Security built around explicit context.
AskAny.ai is designed so AI work starts with a user action: select text, attach a file, crop a screenshot, speak a prompt, or type a request. The trust model is simple: make context intentional, routing visible, and enterprise controls available when teams need them.
What teams can verify first
AskAny.ai processes context the user actively submits.
AskAny.ai does not train its own foundation models on customer prompts, files, screenshots, or chats.
Eligible teams can route approved model traffic through customer-controlled provider keys.
DPA/AVV, subprocessors, model-provider notes, and data-flow documentation.
User-triggered
AI requests start only when someone submits selected content or a prompt.
Visible routes
Users and admins can reason about which model/provider route is being used.
Admin controls
Enterprise admins can manage model visibility, BYOK routes, and team membership.
Reviewable assets
Trust pages support security review before broader deployment.
From selected context to answer, step by step.
The security boundary is easiest to understand when you can see where data enters, where it is prepared, and which route processes it.
User chooses context
Text, files, cropped screenshot, voice, or typed prompt.
AskAny.ai prepares request
Context, model choice, task instructions, and required metadata.
Route is checked
Enterprise workspaces can enforce approved models and BYOK routes.
Model inference
The selected provider or customer-key route processes the request.
Answer returns
Users can copy, replace, save, continue, or discard the output.
A practical security posture for desktop AI.
AskAny.ai focuses on the controls teams ask about before deployment: context capture, routing, provider behavior, business agreements, and admin enforcement.
Explore Enterprise controlsContext controls
- •User-triggered capture, not continuous recording.
- •Region-based screenshot capture is visible to the user.
- •Users submit only the text, files, voice, or prompts they choose.
Provider controls
- •Official model APIs where supported.
- •No-training options configured where available.
- •Provider matrix documents handling differences.
Enterprise controls
- •BYOK routing and model definitions for eligible workspaces.
- •Workspace-wide model/provider visibility controls.
- •Admin and member role management.
Business controls
- •DPA / AVV support for eligible customers.
- •Subprocessor list and trust documentation.
- •Custom deployment and retention reviews on request.
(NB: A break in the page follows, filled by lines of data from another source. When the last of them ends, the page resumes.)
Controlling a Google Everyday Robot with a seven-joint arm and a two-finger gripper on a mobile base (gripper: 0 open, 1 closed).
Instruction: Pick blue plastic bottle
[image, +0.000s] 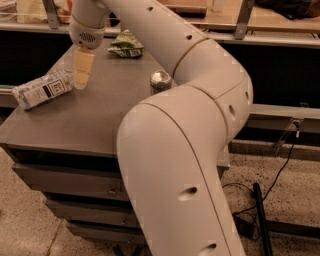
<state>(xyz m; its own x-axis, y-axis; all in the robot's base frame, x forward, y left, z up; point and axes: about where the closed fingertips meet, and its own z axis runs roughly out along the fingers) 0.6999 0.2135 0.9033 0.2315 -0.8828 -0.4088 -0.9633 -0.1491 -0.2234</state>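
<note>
Beside jaws, blue plastic bottle (42, 90) crosswise

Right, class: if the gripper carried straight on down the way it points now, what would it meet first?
Probably the blue plastic bottle, at the end lying under the gripper; depth is unclear, so it may meet the cabinet top beside it instead.
</note>
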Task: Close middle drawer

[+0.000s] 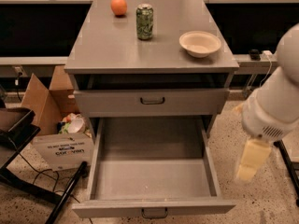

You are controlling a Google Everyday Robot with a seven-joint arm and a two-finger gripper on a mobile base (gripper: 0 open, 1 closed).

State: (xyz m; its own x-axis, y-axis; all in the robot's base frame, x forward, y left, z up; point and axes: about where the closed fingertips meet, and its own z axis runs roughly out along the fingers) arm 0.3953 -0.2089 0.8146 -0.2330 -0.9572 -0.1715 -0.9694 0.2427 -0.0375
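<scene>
Nearest: middle drawer (152, 176) pulled fully out, tray bare, low front toward the camera, dark handle (154, 213) at centre of its front. Not yet closed.

Gripper (251, 161) hangs off the drawer's right side, outside the right wall and apart from it, pointing down under the white arm (275, 106). Cannot tell whether it is spread or pressed together. It carries nothing that shows.

Left of the drawer: a black stand leg (65, 195) near the front corner, and a cardboard box (46, 106) behind.

Above: top drawer (152, 101), slightly ajar. On the cabinet top (107, 45): bowl (200, 43), can (144, 21), orange (118, 6) farthest.

Risks, as judged:
- Gripper sits beside the drawer, not ahead of it. A straight swing inward would strike the side wall or drop into the tray.
- A push on the front's right end could rack the drawer and jam it half-way.
- A hard shove home may jolt the cabinet and topple the can.
- Pushing the top drawer by mistake.
</scene>
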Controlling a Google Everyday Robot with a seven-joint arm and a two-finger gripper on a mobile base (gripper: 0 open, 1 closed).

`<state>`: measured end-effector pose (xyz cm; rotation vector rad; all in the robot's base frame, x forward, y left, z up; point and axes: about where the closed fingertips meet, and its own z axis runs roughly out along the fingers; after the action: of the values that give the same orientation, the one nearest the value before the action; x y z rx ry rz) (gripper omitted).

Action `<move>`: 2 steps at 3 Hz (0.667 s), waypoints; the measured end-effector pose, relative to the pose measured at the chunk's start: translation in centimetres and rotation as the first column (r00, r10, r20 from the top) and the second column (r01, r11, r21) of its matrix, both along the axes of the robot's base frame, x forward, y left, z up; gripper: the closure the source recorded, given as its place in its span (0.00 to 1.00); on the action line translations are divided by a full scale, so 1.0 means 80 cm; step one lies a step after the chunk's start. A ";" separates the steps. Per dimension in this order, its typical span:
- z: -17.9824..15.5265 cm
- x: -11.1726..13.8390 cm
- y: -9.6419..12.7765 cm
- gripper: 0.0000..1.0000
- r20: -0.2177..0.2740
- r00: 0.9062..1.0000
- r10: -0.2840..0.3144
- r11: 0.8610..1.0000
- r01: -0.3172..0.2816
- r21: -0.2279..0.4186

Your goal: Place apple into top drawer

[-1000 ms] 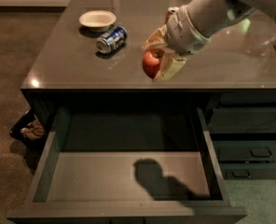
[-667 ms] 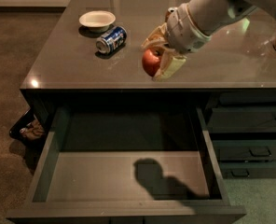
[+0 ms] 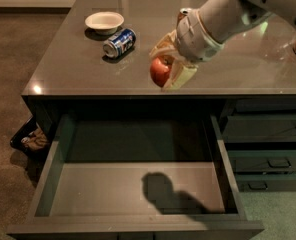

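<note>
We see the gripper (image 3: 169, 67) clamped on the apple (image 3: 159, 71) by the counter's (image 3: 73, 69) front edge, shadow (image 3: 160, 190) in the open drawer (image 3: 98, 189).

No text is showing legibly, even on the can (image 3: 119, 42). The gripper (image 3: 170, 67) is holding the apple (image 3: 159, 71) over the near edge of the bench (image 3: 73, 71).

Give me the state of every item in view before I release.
claw: shut on the apple, at the counter's front edge.
apple: gripped, lifted off the counter.
top drawer: pulled open, bottom bare.
soda can: on its side on the counter.
bowl: upright on the counter.
side drawers: shut.
</note>
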<state>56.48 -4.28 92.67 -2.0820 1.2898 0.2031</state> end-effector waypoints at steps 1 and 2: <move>-0.022 -0.046 0.002 1.00 -0.010 1.000 -0.022 0.999 0.022 0.024; -0.097 -0.067 0.036 1.00 0.031 0.999 -0.021 0.997 0.019 0.075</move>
<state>51.08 -1.37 84.93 -2.0005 1.2643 0.2059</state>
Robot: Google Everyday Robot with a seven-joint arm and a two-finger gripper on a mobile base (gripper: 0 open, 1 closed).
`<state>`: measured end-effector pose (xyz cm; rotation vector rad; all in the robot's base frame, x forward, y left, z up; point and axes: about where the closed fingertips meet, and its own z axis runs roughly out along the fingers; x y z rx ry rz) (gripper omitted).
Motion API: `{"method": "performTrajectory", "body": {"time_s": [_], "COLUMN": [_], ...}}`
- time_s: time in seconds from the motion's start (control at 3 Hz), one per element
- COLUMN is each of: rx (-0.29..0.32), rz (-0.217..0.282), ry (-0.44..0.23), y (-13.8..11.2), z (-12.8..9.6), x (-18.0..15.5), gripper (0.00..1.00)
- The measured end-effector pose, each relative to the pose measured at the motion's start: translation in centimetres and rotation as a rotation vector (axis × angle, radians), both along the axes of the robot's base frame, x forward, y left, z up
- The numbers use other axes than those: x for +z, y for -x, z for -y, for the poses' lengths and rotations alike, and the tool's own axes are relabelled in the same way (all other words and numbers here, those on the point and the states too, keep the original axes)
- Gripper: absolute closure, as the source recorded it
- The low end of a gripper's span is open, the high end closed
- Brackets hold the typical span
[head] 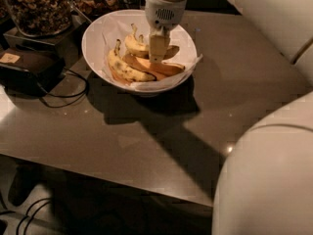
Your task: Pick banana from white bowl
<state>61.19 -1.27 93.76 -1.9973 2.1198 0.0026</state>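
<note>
On the dark table [146, 146], in the bowl [93, 38], the banana [134, 45] is laid left-right, stem pointed to the far rim. The gripper [157, 58] is lowered at its right end; its grip cannot be told.

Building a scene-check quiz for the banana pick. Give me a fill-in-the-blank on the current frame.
1. The end effector reaches down inside the white bowl, which holds several ____.
2. The bowl is lined with crumpled white ____.
3. The glass jars behind the bowl are filled with ____.
4. In the camera view, the black box with trailing cables sits to the ____ of the bowl.

Missing words: bananas; paper; nuts; left
</note>
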Motion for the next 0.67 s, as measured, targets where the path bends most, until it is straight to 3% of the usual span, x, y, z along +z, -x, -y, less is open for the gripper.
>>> {"method": "performTrajectory", "body": {"time_s": [0.33,0.67], "rx": [0.013,0.013], "rz": [0.019,0.019], "ry": [-0.049,-0.049], "y": [5.61,5.60], "z": [1.33,1.33], "x": [1.63,1.63], "gripper": [1.00,1.00]}}
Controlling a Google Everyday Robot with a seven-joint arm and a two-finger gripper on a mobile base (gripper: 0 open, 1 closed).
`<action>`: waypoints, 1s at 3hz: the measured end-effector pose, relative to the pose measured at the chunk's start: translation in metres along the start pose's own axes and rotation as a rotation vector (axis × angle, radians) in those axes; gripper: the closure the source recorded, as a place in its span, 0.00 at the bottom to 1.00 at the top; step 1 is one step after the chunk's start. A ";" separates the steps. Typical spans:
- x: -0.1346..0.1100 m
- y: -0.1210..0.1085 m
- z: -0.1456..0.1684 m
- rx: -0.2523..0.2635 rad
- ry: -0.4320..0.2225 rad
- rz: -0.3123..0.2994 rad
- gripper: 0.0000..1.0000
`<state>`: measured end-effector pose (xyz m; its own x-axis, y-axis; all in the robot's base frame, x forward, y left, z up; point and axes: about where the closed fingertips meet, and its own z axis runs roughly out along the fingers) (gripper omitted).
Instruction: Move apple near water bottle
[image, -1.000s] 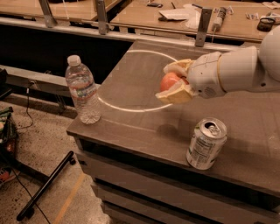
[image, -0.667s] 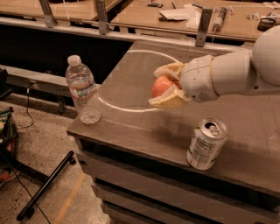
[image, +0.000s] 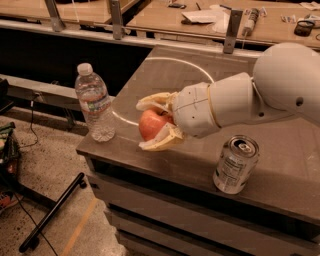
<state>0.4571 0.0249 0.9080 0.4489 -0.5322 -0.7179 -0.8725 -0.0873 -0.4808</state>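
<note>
Camera view: pincer (image: 144, 125) clasping apple (image: 153, 123) above table (image: 170, 75), near water bottle (image: 94, 102).

1. The arm (image: 232, 102) reaches in from the right and lies nearly level, with its big rounded joint (image: 290, 75) at the right edge.
2. The pale wrist housing (image: 195, 111) points left.
3. The pincer (image: 146, 125) hangs over the near left part of the counter (image: 280, 165).
4. Its two tan fingers (image: 155, 100), one above and one below, clamp the apple (image: 152, 125) between them.
</note>
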 end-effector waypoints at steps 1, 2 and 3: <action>-0.012 0.011 0.023 -0.091 0.047 -0.071 1.00; -0.018 0.013 0.035 -0.129 0.058 -0.094 1.00; -0.014 0.006 0.032 -0.118 0.095 -0.076 1.00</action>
<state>0.4514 0.0584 0.8992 0.4988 -0.5969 -0.6284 -0.8560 -0.2254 -0.4653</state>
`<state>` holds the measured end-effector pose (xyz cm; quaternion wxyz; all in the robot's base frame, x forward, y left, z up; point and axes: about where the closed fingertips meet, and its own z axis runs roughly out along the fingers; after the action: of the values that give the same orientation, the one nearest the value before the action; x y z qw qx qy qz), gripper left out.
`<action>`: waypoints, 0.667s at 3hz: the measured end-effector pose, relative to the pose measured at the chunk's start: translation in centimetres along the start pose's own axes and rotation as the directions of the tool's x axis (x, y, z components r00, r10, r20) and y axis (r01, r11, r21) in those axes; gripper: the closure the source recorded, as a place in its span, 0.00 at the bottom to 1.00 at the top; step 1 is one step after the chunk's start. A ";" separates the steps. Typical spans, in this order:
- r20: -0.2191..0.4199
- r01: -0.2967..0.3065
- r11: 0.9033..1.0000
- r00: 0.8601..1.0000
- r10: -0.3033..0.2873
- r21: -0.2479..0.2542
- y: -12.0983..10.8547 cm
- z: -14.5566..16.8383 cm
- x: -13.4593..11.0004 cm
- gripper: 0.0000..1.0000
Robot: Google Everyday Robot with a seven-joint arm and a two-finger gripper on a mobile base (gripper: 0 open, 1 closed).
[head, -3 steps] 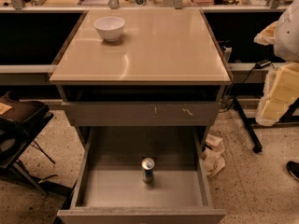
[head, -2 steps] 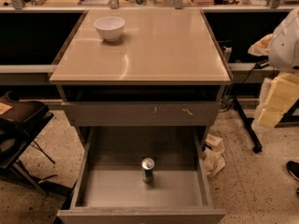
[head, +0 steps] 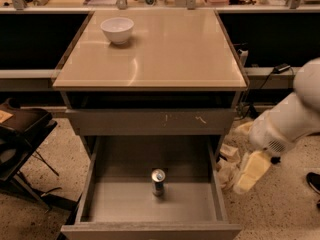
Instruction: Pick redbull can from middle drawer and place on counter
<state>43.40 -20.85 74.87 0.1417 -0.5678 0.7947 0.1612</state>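
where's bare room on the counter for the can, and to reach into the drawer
The glossy beige counter is bare everywhere except its back-left corner, where the white bowl sits. In the grey metal middle drawer, the slim blue-and-silver redbull can stands alone, bare floor on both sides. The gripper hangs right of the drawer.

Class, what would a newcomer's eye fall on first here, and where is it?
The open drawer at the bottom, with a lone can upright on its floor. Next, the white bowl on the counter, far left corner, and the gripper hanging right of the drawer.
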 end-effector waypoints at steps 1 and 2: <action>0.021 -0.123 0.989 0.992 0.125 -0.079 -1.2 11.1 3.5 0.00; 0.057 -0.146 0.988 0.987 0.148 -0.049 -2.9 13.4 3.7 0.00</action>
<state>45.55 -19.35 60.90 0.1405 -0.5056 0.8260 0.2059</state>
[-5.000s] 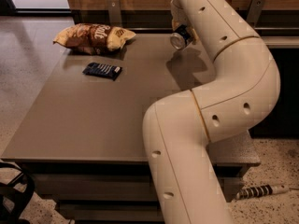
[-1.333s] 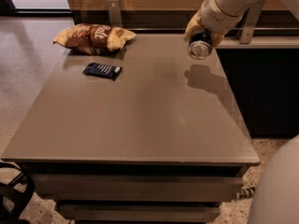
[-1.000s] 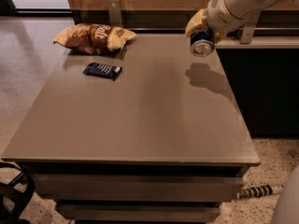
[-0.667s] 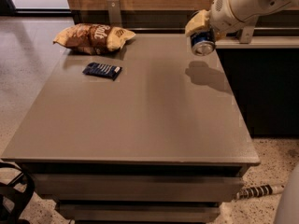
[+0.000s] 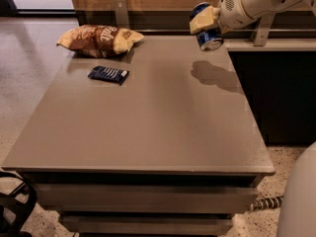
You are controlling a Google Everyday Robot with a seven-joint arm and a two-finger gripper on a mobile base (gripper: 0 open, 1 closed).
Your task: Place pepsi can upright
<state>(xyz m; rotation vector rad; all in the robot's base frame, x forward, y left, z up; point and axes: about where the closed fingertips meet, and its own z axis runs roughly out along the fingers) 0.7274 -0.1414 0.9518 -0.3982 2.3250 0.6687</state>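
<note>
Camera view, one pepsi can [image 5: 210, 36] clamped in the one gripper [image 5: 204, 21], held tilted in the air above the far right corner of one grey table [image 5: 163, 127], one chip bag [image 5: 98, 39] and one dark blue packet [image 5: 108, 74] laid far left.

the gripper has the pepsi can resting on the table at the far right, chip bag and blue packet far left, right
Not resting: the camera view shows the gripper holding the pepsi can in the air above the table, far right. Chip bag and blue packet are far left.
</note>
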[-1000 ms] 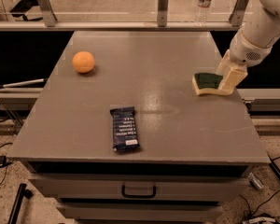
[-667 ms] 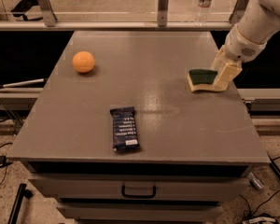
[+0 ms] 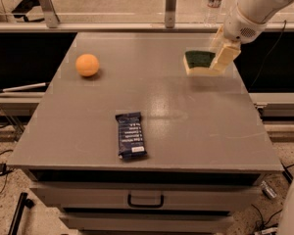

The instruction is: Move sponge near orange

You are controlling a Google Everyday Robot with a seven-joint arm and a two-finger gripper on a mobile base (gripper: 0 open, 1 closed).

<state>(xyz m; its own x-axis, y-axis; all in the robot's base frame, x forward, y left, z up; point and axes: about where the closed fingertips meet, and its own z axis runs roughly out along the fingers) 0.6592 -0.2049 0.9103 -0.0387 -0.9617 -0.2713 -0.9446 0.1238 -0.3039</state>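
Clamped by right end in hand (image 3: 221, 57), at surface's (image 3: 196, 131) far right: sponge (image 3: 198, 59). Likely light, soft, squashy; best gripped across foam. Orange (image 3: 87, 65) well apart.

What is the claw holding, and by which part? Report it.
The claw, over the table's far right corner, is shut on the sponge, gripping its right end.

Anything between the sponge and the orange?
Nothing visible. The gripper holds the sponge at right rear of the table; bare top runs left to the orange. The wrapper lies nearer the front, off that line.
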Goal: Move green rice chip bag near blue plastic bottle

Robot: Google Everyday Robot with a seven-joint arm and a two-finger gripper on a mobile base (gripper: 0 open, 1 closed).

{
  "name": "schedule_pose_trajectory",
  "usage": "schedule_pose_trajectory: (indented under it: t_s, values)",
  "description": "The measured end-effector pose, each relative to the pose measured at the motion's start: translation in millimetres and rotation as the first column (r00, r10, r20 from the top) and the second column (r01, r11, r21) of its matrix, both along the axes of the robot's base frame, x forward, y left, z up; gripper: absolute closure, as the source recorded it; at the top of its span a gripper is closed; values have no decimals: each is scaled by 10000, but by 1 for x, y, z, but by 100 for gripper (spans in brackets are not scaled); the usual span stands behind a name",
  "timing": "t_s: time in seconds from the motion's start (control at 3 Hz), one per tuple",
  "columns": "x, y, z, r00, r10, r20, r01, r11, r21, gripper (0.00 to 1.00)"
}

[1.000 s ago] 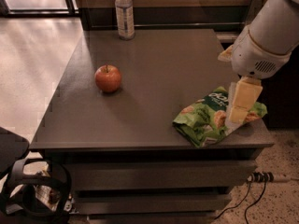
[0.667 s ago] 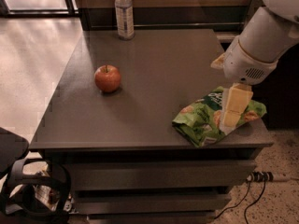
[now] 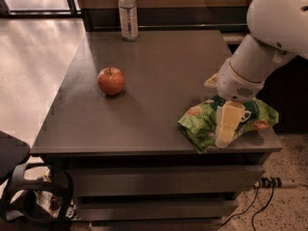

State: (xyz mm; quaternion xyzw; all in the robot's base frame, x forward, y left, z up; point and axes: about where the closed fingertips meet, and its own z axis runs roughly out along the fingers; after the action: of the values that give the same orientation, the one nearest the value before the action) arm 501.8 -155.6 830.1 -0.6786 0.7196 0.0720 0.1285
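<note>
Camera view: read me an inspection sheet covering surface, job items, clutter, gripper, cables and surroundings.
Surface: dark grey flat-topped cabinet with drawers below.
Job's things: crinkly light-green rice chip bag at front right corner; slim clear plastic bottle with white cap upright at far edge, far apart.
Clutter: round red apple left of centre.
Gripper: cream gripper down on the bag.
Cables: dark cables and a power strip on floor, right.
Surroundings: speckled floor; dark-framed object lower left.
</note>
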Motion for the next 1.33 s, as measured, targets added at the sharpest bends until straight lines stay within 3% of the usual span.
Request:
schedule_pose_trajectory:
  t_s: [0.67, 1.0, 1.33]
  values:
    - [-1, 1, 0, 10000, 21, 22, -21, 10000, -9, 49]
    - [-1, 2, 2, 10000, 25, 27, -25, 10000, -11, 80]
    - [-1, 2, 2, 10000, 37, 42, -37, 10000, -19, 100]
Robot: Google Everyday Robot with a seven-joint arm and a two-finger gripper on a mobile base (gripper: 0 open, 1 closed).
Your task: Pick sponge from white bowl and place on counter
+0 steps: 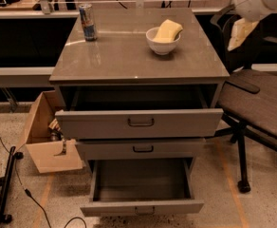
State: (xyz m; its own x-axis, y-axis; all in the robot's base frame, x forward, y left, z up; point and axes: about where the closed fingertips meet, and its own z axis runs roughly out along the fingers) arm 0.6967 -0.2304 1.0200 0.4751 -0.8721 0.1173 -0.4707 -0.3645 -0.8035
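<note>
The sponge (pixel 167 31) is laid tilted across the white bowl (pixel 162 45), being too long to sink inside, at the back right of the counter (pixel 129 56). The gripper (pixel 236 32) is held well apart, beyond the counter's right edge. It cannot be told whether it is clenched or released, and the sponge is not yet taken.

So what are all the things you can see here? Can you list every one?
sponge: 1, pale yellow, lying in the white bowl
white bowl: 1, white, back right of the counter
drink can: 1, blue and silver, upright, back left of the counter
counter: 1, grey-brown, top of the cabinet
drawers: 3, grey, top and bottom ones pulled open
cardboard box: 1, brown, on the floor left of the cabinet
chair: 1, dark, right of the cabinet
robot arm: 1, white with cream padding, top right, above the chair
gripper: out of view
</note>
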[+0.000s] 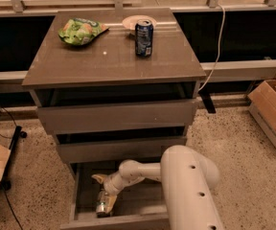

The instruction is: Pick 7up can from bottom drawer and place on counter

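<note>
The 7up can lies at the front left of the open bottom drawer, silvery with a green label. My gripper reaches down into that drawer from the right. Its yellowish fingers are spread open just above and beside the can, and one fingertip is close to the can's right side. The gripper holds nothing. The counter is the glossy grey-brown top of the cabinet, high above the drawer.
On the counter stand a dark blue can, a green snack bag and a white bowl. The two upper drawers stand slightly ajar. A cardboard box sits on the floor to the right. My white arm fills the lower middle.
</note>
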You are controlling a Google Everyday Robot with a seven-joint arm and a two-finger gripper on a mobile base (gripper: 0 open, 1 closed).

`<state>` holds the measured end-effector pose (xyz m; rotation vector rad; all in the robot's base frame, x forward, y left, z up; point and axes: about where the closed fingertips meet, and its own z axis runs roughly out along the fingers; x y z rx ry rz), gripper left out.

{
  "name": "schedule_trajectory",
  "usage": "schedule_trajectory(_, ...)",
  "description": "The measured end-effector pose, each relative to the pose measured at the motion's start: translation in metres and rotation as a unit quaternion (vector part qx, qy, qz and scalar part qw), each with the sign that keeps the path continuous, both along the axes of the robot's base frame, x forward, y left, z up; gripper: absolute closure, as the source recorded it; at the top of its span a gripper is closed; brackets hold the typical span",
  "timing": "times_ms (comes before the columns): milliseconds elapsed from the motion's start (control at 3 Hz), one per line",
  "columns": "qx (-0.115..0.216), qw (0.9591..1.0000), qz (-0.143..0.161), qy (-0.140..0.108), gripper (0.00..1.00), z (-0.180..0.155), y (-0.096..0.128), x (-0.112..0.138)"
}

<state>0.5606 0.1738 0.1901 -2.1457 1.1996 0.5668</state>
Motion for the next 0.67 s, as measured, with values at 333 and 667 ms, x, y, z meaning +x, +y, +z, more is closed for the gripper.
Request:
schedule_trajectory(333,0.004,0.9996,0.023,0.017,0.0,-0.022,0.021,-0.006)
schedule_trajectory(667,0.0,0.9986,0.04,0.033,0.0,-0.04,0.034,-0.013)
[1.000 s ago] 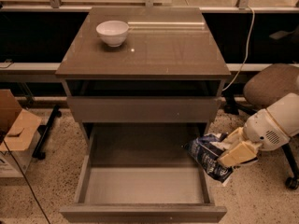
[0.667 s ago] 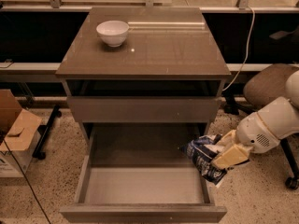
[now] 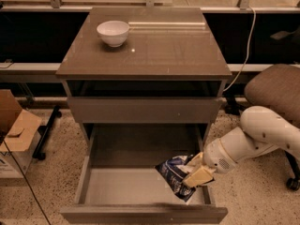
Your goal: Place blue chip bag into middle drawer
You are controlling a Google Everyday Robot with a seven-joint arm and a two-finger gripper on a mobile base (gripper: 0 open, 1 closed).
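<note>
**Blue chip bag pinched in my tool, low over the right end of the open middle drawer**

The blue chip bag [image 3: 171,172] hangs crumpled at lower centre-right, its bottom corner down inside the middle drawer [image 3: 117,189] near the right wall; I cannot tell whether it touches the floor. I judge it light, soft and slick, with contents that crush, so a gentle pinch on the flat edge suits it better than squeezing the belly. My tool [image 3: 194,175] is clamped on the bag's right side. Nearest to snag are the drawer's right wall and front lip. The flat brown drawer front [image 3: 143,109] sits above. The white bowl [image 3: 113,32] on the counter [image 3: 159,55], the chair [image 3: 276,93] and the cardboard box [image 3: 16,135] lie well apart.
</note>
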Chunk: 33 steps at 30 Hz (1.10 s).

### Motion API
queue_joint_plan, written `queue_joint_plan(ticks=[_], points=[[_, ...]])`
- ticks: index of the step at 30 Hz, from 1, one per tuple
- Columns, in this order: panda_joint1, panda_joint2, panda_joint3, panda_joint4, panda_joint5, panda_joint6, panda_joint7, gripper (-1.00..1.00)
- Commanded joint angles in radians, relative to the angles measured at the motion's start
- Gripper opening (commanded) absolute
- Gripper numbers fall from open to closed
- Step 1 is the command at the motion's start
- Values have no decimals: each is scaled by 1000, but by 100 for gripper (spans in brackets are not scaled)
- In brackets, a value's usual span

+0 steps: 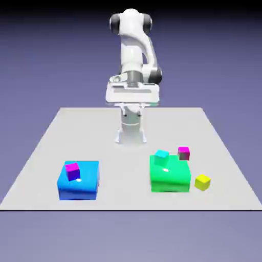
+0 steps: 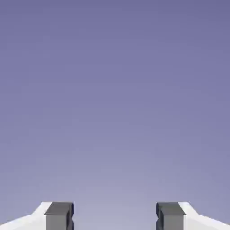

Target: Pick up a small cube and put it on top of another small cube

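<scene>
One small bright yellow cube (image 1: pixel 202 182), beside green block (image 1: pixel 171 175), on table (image 1: pixel 41 153)

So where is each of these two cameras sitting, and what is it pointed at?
Exterior view: stands off the robot, above the table, facing the white arm; shows the blue block, green block and small yellow cube.
Hand view: rides on the hand, looking past the open gripper at plain blue-violet backdrop; only two grey fingertips show.
Shared: the backdrop and the robot's hand; no cube appears in both.
</scene>
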Motion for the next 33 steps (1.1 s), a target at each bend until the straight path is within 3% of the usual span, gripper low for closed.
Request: queue_joint_plan(ticks=[1,26,29,33], points=[[18,34,22,32,-42,-24,-32,0],[340,940,578,636,-1025,-703,-633,0],[271,1029,600,592,-1032,-788,-595,0],[264,1106,549,594,-1091,-766,-533,0]])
Security FAQ: the hard questions
Do you have SOC 2 or ISO 27001 certification?+
Not yet. AskAny.ai currently provides a security overview, DPA/AVV support, subprocessor list, and architecture/data-flow documentation. Formal certification can be prioritized based on enterprise demand.
Can my company force all traffic through our own keys?+
BYOK is available on request for Enterprise and power users. Supported deployments can route approved model traffic through your own provider account so your provider contract, audit logs, retention controls, and billing apply.
Can we restrict which models employees use?+
Yes. Using Workspace Enforcement in the Enterprise dashboard, admins can toggle off a provider or individual model so it disappears from the employee app experience.
What happens when a user submits a confidential document?+
The selected document content is processed to generate the requested answer and may be sent to the selected model provider. Users should submit only data they are authorized to process. Enterprise customers can request approved routes, retention controls, and DPA terms.
Do third-party AI providers retain prompts?+
Provider handling varies by provider, plan, and contract. AskAny.ai maintains a provider matrix and configures no-training options where supported. BYOK customers should review and configure their own provider accounts.
Can AskAny.ai be self-hosted?+
Self-hosting is not generally available as a standard plan. Custom enterprise deployment reviews may be considered for qualified customers.